Sudan’s de facto leader Abdel Fattah al-Burhan held talks on September 16 with Uganda’s veteran President Yoweri Museveni on his latest diplomatic foray abroad.

The Sudanese general was pictured meeting with Museveni at State House in the Ugandan town of Entebbe on what was described as a one-day working visit.

“They deliberated on bilateral and regional issues,” said a brief statement from the Ugandan presidency.

Sudan has been at war since April when fighting erupted between the regular army led by Mr. Burhan and the paramilitary Rapid Support Forces commanded by his deputy-turned-rival Mohamed Hamdan Daglo.

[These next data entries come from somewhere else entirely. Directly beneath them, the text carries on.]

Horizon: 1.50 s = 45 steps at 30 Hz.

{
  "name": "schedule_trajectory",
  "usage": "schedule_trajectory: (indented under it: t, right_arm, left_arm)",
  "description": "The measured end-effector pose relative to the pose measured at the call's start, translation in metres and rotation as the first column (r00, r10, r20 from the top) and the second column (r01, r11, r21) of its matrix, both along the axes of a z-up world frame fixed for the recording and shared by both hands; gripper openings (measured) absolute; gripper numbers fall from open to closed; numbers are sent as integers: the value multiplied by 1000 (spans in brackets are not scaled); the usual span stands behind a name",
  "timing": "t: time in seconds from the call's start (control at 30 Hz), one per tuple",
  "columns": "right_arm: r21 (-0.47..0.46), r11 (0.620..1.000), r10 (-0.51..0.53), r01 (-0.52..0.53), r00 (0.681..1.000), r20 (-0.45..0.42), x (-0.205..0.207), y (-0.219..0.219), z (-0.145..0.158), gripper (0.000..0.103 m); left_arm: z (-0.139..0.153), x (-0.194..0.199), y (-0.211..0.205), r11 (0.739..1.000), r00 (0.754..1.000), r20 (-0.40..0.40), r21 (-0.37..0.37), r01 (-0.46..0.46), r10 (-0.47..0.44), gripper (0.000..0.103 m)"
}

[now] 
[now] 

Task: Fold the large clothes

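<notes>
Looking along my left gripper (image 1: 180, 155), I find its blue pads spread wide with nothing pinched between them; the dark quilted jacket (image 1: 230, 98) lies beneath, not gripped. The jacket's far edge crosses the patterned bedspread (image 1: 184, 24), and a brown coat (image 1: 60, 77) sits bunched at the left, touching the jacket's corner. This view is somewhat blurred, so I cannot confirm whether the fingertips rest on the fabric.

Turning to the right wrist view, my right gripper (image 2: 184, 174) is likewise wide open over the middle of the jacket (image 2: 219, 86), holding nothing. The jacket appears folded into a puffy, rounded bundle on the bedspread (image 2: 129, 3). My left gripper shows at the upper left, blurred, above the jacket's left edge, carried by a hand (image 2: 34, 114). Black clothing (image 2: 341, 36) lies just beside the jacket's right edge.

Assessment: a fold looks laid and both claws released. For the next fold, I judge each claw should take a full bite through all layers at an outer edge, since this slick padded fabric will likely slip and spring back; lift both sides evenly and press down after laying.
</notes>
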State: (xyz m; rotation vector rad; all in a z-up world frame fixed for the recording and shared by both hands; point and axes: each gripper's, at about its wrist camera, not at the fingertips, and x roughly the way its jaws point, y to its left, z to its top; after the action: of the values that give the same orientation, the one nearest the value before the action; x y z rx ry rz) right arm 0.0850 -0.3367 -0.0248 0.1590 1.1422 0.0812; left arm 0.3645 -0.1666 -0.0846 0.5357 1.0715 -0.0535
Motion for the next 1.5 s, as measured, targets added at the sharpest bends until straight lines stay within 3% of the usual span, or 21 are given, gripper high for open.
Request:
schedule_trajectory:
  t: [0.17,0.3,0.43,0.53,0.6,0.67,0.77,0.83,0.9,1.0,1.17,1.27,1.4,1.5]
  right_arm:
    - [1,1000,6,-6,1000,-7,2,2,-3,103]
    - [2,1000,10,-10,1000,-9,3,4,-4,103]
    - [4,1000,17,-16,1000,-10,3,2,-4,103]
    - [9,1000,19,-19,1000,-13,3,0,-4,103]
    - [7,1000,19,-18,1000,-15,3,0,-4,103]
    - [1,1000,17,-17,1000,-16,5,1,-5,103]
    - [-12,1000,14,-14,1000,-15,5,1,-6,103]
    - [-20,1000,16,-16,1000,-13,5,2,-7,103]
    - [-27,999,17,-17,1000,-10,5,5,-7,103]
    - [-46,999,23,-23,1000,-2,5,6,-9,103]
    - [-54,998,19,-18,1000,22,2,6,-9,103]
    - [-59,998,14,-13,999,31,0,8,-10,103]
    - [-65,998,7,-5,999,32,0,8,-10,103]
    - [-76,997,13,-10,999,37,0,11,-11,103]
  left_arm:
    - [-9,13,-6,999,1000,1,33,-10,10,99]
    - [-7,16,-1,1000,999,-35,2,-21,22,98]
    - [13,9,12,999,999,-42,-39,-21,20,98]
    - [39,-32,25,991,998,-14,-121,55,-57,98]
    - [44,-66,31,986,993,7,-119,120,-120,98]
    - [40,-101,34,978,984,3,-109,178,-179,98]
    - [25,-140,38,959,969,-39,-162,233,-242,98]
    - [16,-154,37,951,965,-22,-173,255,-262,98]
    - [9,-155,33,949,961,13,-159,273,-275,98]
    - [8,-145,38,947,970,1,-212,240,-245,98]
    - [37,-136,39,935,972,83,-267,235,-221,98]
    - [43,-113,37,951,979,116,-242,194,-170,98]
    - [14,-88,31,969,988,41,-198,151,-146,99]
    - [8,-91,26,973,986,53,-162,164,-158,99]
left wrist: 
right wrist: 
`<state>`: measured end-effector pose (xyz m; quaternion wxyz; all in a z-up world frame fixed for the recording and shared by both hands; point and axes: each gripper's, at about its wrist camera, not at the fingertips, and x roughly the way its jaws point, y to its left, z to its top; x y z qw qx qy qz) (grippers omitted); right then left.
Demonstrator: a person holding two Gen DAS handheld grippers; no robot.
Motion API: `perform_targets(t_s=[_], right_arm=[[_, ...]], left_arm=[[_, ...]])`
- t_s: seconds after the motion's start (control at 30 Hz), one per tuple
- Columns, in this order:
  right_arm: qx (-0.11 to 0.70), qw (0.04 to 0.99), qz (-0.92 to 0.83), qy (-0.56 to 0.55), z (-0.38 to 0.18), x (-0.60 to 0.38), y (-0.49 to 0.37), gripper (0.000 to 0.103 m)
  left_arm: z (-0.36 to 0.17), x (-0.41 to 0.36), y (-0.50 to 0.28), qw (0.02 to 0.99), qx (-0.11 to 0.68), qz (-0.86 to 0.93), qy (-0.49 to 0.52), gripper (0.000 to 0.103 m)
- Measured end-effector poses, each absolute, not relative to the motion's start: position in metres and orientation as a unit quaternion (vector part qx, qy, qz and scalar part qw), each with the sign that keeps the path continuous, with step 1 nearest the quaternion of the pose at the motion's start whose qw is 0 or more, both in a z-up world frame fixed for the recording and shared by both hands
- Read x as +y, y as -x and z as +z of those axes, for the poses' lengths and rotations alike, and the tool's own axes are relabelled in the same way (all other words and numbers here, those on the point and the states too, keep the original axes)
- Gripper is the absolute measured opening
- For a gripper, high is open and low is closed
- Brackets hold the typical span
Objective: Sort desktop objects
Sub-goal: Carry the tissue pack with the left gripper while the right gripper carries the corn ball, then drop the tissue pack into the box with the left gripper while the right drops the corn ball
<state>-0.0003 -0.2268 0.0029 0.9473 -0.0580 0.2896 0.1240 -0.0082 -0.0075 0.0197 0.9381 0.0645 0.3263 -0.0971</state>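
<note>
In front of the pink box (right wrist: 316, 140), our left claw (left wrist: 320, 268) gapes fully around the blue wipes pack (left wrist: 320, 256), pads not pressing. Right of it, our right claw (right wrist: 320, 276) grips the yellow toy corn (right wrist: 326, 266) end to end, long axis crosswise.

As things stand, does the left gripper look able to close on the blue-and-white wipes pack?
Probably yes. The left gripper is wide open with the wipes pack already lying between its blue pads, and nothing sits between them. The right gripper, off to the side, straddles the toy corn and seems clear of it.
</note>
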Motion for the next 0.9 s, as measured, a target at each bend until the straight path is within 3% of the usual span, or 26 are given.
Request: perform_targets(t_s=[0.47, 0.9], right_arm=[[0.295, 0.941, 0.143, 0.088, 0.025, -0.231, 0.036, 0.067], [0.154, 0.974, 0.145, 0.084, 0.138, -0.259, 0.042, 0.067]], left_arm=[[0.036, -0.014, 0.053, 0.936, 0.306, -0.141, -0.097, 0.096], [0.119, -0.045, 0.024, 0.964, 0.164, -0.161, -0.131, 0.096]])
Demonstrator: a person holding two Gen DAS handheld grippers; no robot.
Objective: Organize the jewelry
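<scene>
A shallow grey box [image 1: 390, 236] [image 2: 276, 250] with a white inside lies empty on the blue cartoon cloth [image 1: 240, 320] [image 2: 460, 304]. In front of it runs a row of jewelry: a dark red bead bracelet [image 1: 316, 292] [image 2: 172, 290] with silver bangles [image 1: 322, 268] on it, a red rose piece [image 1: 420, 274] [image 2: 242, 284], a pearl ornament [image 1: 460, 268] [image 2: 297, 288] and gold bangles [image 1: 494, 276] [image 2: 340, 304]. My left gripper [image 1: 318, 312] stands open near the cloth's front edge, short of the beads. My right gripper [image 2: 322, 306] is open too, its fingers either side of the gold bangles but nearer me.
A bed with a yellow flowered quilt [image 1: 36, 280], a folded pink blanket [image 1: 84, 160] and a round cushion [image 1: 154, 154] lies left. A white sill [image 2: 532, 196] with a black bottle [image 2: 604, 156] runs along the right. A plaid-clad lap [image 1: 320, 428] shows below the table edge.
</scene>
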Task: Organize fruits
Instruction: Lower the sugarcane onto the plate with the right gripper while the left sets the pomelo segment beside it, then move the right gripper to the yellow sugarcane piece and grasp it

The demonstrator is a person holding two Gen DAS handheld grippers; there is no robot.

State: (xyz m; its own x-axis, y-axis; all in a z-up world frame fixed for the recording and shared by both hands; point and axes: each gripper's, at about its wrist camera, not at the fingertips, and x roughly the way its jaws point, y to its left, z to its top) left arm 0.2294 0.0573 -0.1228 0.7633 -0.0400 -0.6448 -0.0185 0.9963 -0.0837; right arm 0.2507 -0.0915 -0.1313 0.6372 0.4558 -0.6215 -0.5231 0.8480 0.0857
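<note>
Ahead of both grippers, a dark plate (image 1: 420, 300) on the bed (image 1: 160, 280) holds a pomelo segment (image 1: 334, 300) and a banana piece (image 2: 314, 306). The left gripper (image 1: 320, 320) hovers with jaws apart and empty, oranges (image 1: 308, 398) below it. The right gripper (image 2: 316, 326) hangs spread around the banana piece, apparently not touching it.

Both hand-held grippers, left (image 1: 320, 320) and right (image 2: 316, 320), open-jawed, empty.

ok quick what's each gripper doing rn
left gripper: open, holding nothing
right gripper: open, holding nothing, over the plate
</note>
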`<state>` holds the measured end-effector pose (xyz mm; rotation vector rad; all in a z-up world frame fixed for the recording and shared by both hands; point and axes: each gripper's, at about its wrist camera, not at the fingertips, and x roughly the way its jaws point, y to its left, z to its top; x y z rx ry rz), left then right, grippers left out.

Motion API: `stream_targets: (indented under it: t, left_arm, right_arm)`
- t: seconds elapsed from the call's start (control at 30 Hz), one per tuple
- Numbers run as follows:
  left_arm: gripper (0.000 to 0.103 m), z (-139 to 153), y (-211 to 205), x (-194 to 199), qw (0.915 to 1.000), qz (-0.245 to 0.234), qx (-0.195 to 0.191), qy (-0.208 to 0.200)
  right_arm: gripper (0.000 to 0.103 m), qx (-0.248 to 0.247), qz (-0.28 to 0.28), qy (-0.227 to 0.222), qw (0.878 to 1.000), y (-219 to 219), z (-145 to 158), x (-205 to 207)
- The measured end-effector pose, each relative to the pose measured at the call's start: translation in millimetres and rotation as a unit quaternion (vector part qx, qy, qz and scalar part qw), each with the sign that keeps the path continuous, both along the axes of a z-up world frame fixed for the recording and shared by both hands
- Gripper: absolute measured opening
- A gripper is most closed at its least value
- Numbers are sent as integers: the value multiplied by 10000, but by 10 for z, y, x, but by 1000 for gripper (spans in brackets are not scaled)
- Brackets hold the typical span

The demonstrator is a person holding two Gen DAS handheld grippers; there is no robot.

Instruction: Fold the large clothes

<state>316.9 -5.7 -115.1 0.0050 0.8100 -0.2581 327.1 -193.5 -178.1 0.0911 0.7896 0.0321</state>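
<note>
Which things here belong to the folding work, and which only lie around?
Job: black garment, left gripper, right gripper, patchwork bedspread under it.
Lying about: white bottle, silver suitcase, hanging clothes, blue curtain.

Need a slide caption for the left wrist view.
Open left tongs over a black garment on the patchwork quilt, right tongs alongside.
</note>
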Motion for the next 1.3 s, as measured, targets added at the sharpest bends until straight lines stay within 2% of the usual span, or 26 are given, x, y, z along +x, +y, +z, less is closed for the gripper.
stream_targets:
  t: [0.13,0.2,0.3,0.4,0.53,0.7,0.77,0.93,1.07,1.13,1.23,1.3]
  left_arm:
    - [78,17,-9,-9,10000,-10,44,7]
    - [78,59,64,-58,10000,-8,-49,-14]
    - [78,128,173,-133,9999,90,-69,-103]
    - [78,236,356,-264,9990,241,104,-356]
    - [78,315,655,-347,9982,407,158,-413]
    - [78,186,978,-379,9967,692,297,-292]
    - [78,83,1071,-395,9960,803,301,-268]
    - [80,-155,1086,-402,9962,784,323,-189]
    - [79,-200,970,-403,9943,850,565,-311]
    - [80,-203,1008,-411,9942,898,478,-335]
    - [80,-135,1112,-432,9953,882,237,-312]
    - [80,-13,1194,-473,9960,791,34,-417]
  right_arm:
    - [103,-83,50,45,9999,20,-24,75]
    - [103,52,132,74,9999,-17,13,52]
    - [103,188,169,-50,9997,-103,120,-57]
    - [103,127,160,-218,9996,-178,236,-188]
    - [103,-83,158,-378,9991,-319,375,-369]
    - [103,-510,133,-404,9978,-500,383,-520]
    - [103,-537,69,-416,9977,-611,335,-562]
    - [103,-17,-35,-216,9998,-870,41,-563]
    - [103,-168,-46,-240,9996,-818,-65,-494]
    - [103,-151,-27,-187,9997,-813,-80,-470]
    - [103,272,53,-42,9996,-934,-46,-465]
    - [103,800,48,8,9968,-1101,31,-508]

Clashes around Khartoum’s military headquarters — where Mr. Burhan had been holed up until last month — had seen a brief two-week respite before flaring again, with the RSF showering it with artillery fire, residents said Saturday.

Eyewitnesses on the ground told AFP they heard clashes in central Khartoum, with one resident saying the RSF “is firing heavy artillery” at army headquarters.

From his new base in the Red Sea coastal city of Port Sudan, Mr. Burhan has since late August made six trips abroad in what analysts say is a diplomatic push to burnish his credentials in the event of negotiations to end the conflict.

His first visit was to Egypt, followed by South Sudan, Qatar, Eritrea, Turkey and now Uganda.

At least 7,500 people have been killed since the conflict broke out on April 15, according to a conservative estimate from the Armed Conflict Location & Event Data Project.

The war has uprooted more than five million people, including one million who fled across borders, according to United Nations figures.

Neither side has been able to gain the upper hand in the conflict, with the army controlling the skies and Daglo’s fighters embedding themselves in residential areas.

Witnesses have noted an increase in the intensity of air strikes, and consequently the civilian death toll, as the army seeks to regain control of parts of the capital.

Mr. Burhan has been Sudan’s de facto leader since the ouster of longtime autocrat Omar al-Bashir in 2019, when he was appointed head of the Sovereign Council of military and civilian figures tasked with steering the transition to a fully-fledged democracy.